I find it amazing that so many creatures can survive in such harsh, unforgiving conditions. It’s cold, it’s windy, and there’s virtually no vegetation. And then you see several penguins stranded on a very high iceberg and you wonder how they got there or how they’ll get down. Or why a seal struggles so hard to push itself waaaaay up a hill to rest.
Day 7 was our last day of landings. We started off very very early – I witnessed the sunrise at 4 am, and we were awoken at 4:30 as we entered Neptune’s Bellows, the small gap in Deception Island (c-shaped, but very nearly closed like an o-shape, with a bay in the middle that drains to the ocean). This was the landing I had heard much about back in Ushuaia… We were going for a swim!
Deception Island is a volcanic one, and if you dig into the dark volcanic “soil” you reach some hot water. We first walked up a large, desolate hill – the colour of the rocks and the barren form of it reminded me heavily of my trip to Ladakh, India. The island is surrounded by a ring of mini mountains that shields the interior of the island from wind, but we walked up to the edge of a “window” to check out the steep cliffs on the exterior.

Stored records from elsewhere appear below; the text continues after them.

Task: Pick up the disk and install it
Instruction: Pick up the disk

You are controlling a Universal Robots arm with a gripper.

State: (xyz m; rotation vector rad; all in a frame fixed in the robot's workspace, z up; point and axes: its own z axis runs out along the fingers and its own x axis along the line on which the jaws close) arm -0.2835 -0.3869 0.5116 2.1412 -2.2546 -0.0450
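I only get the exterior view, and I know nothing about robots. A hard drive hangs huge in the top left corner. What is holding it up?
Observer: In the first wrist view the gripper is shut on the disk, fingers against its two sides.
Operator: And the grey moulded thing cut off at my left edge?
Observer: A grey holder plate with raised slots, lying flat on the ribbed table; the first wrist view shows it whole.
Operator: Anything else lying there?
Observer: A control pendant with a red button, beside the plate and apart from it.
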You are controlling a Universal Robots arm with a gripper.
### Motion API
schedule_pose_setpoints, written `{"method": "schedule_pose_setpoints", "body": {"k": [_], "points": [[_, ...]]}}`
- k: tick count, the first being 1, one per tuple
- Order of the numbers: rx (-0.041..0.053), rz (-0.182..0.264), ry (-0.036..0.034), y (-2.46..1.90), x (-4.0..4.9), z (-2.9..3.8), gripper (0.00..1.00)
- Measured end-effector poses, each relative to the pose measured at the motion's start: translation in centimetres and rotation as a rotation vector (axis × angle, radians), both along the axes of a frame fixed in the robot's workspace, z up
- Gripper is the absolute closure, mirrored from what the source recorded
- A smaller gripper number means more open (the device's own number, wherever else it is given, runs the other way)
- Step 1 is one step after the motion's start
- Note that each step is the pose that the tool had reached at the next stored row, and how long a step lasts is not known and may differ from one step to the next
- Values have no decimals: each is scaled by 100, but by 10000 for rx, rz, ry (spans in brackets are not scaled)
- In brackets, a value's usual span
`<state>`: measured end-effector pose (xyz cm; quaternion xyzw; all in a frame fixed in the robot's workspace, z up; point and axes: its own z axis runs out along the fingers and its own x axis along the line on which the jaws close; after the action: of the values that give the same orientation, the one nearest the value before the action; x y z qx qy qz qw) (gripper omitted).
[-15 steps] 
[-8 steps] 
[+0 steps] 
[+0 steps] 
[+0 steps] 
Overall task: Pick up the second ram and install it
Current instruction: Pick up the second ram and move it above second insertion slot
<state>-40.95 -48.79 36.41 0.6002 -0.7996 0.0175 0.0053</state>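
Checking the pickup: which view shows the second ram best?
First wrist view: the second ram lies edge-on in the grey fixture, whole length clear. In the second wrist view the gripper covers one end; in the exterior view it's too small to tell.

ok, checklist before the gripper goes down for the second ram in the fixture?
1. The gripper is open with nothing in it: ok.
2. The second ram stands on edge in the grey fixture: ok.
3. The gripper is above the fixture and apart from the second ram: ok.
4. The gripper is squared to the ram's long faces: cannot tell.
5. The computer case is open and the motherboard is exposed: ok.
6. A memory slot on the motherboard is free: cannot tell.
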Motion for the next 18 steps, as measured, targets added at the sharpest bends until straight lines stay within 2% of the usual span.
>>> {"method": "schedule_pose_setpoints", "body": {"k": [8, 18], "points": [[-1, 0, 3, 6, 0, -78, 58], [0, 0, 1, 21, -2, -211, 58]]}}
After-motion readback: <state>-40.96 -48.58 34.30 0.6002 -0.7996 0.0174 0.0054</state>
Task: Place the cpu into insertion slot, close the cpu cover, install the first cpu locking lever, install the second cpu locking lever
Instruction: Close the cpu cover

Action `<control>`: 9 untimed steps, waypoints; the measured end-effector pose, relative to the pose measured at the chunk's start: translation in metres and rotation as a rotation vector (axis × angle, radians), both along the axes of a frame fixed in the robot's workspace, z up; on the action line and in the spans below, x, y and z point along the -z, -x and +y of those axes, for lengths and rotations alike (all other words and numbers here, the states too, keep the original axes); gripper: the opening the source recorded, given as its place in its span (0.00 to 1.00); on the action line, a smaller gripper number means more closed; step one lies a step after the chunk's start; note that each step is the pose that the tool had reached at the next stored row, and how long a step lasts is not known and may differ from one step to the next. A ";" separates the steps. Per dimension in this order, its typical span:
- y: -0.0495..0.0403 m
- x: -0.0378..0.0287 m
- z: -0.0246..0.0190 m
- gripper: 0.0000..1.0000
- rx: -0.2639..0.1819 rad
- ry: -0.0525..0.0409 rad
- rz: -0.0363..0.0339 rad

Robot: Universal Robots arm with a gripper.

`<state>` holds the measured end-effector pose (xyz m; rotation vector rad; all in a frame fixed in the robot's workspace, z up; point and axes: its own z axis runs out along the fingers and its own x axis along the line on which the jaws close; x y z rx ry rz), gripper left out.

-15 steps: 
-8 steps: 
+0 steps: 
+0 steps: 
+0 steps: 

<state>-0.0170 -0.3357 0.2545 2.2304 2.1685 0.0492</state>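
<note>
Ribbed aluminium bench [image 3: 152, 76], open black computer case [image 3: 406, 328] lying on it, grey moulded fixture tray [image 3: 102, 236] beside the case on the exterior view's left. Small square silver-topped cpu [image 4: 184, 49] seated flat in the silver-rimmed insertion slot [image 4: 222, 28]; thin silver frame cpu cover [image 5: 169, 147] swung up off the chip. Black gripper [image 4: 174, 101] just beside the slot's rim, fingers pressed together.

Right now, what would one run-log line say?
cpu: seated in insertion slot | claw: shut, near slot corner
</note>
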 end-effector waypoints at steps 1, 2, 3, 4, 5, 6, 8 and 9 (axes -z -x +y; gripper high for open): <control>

We then walked towards an old whaling settlement…which is where we went for a swim! I chickened out on a polar bear swim with Mickey and Catherine back in January in Vancouver…but I couldn’t pass this one up! So I went from my four layers (and parka) all the way to just my swim trunks! It wasn’t so bad since we were shielded from the wind. The ground, however, was very cold, even though it wasn’t ice or snow we were walking on. So I ran straight into the water and even dunked my head in…not too bad! The air was warmer than the water, and I was able to just wander around for 10 minutes to dry off, without having to put on any extra layers other than socks and boots. The claim about the water being warmed by the volcanic heat below though? Felt like a lie at that point!
Best part? I have a photo of me in my swim trunks (and boots at that point) standing beside a penguin. I’m the one that’s wet.
Our final landing was on Aitchoo Island, the only one we had seen thus far with any sort of vegetation – it was covered in very dry lichen. Chinstrap and gentoo penguins mingled, with some curious enough to approach us. (Two went very close to me, but I lost my balance and scared them off.) There were a ton of female elephant seals resting, and watching them sleep and snore very loudly was an endless source of entertainment. What looked like hundreds of tiny islands surrounded us, almost like Halong Bay in Vietnam, but with sharper features. In all, a wonderful close to our Antarctic experience.
It was time to say goodbye on Day 8! We disembarked via zodiac to Fielder’s Bay in King George Island – home to bases belonging to many countries. We landed right between Frei Base (Chile) and Beddingshausen (Russia and Germany). There’s even a Russian Orthodox church right on the hill there.
We walked to the airstrip, said our goodbyes to the crew, and passed the new batch of passengers. Off on a gravel runway, fly over an ice shelf, and back over the Drake Passage – goodbye Antarctica! I hope I can come back again someday. For now, I leave with a major tan (seriously, that endless sunlight), very dry skin, a bit of a cold, 2000 photos, new friends, and a ton of memories. This will be hard to top!
Arriving in Punta Arenas, Chile was a bit surreal – seeing trees again for one thing, and civilisation. We passed through customs in probably the least secure routine I’ve ever seen, just walking right through… Seeing “Antártica” on the arrivals board was quite cool though. After the goodbyes with our fellow cruise passengers, I split off with Courtney and Simon from San Francisco, and we’re off now towards Torres del Paine!